### Entries supplied

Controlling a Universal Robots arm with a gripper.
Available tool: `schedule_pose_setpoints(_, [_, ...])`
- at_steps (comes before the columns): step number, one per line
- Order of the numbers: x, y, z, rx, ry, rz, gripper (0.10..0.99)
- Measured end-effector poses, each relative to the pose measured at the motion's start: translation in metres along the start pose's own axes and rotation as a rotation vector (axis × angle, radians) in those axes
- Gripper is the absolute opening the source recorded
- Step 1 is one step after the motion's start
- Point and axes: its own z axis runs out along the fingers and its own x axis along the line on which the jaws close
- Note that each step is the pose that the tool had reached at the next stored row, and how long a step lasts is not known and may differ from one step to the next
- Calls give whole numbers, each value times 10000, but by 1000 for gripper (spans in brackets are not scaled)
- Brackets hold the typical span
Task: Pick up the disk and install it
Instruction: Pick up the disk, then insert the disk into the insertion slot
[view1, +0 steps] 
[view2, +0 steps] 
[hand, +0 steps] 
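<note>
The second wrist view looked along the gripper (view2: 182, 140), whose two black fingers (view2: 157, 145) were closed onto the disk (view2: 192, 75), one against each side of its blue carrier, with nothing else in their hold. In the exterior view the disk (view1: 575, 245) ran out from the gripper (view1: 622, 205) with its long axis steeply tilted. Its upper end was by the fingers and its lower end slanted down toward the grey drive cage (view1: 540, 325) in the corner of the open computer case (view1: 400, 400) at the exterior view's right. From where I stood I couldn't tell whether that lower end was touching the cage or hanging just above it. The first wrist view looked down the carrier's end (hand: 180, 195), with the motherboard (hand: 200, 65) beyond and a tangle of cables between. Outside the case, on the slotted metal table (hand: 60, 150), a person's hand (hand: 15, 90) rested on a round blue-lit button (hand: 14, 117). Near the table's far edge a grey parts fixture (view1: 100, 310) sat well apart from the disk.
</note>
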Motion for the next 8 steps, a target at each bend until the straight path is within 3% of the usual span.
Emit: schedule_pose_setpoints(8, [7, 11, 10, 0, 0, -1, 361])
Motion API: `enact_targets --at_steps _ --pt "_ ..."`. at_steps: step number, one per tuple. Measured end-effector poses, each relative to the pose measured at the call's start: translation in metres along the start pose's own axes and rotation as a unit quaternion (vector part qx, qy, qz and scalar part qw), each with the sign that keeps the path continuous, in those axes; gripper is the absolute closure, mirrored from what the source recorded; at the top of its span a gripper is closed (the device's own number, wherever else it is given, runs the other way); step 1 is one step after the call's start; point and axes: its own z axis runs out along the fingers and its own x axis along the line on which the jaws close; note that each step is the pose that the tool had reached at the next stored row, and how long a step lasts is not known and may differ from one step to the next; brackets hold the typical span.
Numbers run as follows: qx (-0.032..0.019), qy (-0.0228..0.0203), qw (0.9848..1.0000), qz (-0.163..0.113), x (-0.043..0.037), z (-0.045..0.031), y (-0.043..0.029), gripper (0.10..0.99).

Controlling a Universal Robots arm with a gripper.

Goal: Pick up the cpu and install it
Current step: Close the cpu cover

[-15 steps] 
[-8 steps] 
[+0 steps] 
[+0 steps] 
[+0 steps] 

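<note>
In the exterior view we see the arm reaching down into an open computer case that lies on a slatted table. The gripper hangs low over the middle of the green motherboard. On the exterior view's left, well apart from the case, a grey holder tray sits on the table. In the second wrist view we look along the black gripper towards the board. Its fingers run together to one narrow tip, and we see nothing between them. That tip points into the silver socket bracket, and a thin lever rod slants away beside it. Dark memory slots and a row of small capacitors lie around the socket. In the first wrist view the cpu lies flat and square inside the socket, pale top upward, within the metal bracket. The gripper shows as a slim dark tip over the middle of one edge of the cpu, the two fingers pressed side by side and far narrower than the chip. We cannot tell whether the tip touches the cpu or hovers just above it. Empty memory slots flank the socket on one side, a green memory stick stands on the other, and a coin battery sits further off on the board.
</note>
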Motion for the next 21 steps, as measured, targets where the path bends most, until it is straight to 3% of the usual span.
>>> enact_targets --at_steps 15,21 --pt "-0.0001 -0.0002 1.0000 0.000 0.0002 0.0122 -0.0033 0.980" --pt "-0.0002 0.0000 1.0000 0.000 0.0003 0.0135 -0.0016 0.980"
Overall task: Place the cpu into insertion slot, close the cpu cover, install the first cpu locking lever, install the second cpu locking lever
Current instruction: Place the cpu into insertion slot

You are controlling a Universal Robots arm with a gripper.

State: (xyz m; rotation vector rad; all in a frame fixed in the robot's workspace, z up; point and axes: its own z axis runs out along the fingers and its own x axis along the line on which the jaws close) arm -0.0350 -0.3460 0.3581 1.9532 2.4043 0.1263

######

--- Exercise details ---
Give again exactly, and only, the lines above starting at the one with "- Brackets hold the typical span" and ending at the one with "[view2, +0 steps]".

--- Solution to this task ---
- Brackets hold the typical span
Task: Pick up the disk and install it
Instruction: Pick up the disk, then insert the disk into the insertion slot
[view1, +0 steps] 
[view2, +0 steps] 

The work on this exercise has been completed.